SG&A increased to $38.2 million in the first quarter of 2023 from $36.3 million in the first quarter of 2022. The increase was primarily due to an increase in variable compensation and expenses related to continued IT infrastructure investments.

Amortization of Intangible Assets

Amortization of intangible assets was $1.6 million in both the first quarter of 2023 and 2022.

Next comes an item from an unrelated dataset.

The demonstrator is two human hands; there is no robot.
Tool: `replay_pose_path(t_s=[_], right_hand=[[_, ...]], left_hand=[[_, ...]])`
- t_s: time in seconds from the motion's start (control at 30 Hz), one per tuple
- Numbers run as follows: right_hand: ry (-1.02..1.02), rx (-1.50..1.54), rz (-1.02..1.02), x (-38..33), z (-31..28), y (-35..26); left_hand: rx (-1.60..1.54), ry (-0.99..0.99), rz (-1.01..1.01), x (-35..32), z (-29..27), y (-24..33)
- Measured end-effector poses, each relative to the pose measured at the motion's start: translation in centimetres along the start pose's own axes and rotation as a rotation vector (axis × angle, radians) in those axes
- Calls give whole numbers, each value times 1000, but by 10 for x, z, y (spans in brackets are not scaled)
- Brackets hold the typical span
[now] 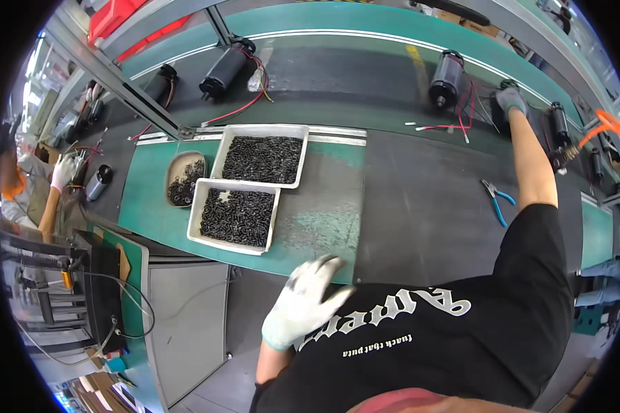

Restructuring Charges and Other Costs

During the first quarter of 2023, we recognized $1.4 million of restructuring charges and other costs, respectively, primarily due to expenses associated with announced site closures or exits, reductions in force and other restructuring activities primarily in the Americas. During the first quarter of 2022, we recognized $2.3 million of restructuring charges and other costs primarily due to expenses associated with announced site closures or exits, reductions in force and other restructuring activities primarily in the Americas, in addition to a $2.0 million loss on assets held for sale related to certain manufacturing capabilities in the Americas that the Company made the decision in 2021 to no longer continue. See Note 12 to the unaudited condensed consolidated financial statements in Part I, Item 1 of this Report for additional information on our restructuring charges.

Interest Expense

Interest expense increased to $6.5 million in the quarter of 2023 from $1.8 million in the first quarter of 2022. The increase was primarily due to increased borrowings under our revolving credit facility to support investment in working capital and higher interest rates.

Interest Income

Interest income increased to $1.3 million in the first quarter of 2023 from $0.1 million in the first quarter of 2022. The increase was primarily due to higher interest rates.

Income Tax Expense

Income tax expense of $3.0 million represented a 19.7% effective tax rate for the first quarter of 2023, compared with $2.5 million in the first quarter of 2022 representing an effective tax rate of 18.8%. The differences between the effective tax rates for 2023 compared to 2022 is related to the mix of profits in our various jurisdictions.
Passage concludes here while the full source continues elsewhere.